Observing one year of estimations during a project I found out some strange things that make me wonder if evidence based scheduling would work right here?

  • individual programmers seem to have favorite numbers (e.g. 2,4,8,16,30 hours)
  • the big tasks seem to be underestimated by a fix value (about 2) but the standard deviation is low here
  • the small tasks (1 or 2 hours) are absolutely wide distributed. In average they have the same average underestimation factor of 2, but the standard deviation is high:
    • some 5 minute spelling issues are estimated with 1 hour
    • other bugfixes are estimated with 1 hour too, but take a day

So, is it really a good idea to let the programmers break down the 30 hours task down to 4 or 2 hours steps during estimations? Won't this raise the standard deviation? (Ok, let them break it down - but perhaps after the estimations?!)


Solution

    • Yes, your observations are exatly the sort of problems EBS is designed to solve.
    • Yes, it's important to break bigger tasks down.
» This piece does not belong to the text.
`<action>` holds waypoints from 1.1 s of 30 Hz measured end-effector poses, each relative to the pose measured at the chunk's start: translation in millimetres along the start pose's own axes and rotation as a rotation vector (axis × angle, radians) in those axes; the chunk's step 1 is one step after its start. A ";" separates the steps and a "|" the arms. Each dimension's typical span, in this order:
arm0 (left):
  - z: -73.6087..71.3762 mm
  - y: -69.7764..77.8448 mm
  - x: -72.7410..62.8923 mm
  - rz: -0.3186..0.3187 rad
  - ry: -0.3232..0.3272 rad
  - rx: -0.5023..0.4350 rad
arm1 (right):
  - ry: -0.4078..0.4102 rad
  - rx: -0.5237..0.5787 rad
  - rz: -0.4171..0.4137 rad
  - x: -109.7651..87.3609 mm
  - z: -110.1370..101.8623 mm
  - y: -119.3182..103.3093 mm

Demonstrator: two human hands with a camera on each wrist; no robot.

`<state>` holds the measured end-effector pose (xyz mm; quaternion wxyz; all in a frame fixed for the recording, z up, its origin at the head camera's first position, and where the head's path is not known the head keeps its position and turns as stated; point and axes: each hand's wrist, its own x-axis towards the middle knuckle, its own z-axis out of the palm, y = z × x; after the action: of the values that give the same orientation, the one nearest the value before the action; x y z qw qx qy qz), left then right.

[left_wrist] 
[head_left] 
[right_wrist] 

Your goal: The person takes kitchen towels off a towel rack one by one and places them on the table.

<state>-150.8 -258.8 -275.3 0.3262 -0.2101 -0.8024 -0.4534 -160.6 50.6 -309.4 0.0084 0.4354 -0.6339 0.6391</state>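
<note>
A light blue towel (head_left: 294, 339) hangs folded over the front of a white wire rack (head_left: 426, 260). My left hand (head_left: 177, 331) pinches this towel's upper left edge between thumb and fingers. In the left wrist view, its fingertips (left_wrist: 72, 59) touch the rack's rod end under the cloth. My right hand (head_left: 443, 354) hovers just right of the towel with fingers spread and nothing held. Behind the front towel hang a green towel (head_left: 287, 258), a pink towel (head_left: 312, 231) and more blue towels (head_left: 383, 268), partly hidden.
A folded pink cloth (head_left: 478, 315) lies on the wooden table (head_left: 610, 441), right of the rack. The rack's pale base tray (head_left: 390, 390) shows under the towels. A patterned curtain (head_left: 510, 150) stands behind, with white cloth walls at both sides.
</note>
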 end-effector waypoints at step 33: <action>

Shoot for 1-2 day tasks, more or less.
      • If you have things estimated at under 2 hrs, see if it makes sense to group them. (It might not -- that's ok!)
      • If you have tasks that are estimated at 3+ days, see if there might be a way to break them up into pieces. There should be. If the estimator says there is not, make them defend that assertion. If it turns out that the task really just takes 3 days, fine, but the more of these you have, the more you should be looking hard in the mirror and seeing if folks aren't gaming the system.
      • Count 4 & 5 day estimates as 2x and 4x as bad as 3 day ones. Anyone who says something is going to take longer than 5 days and it can't be broken down, tell them you want them to spend 4 hrs thinking about the problem, and how it can be broken down. Remember, that's a task, btw.
    • As you and your team practice this, you will get better at estimating.
    • ...You will also start to recognize patterns of failure, and solutions will present themselves.
    • The point of Evidence based scheduling is to use Evidence as the basis for your schedule, not a collection of wild-assed guesses. It's A Good Thing...!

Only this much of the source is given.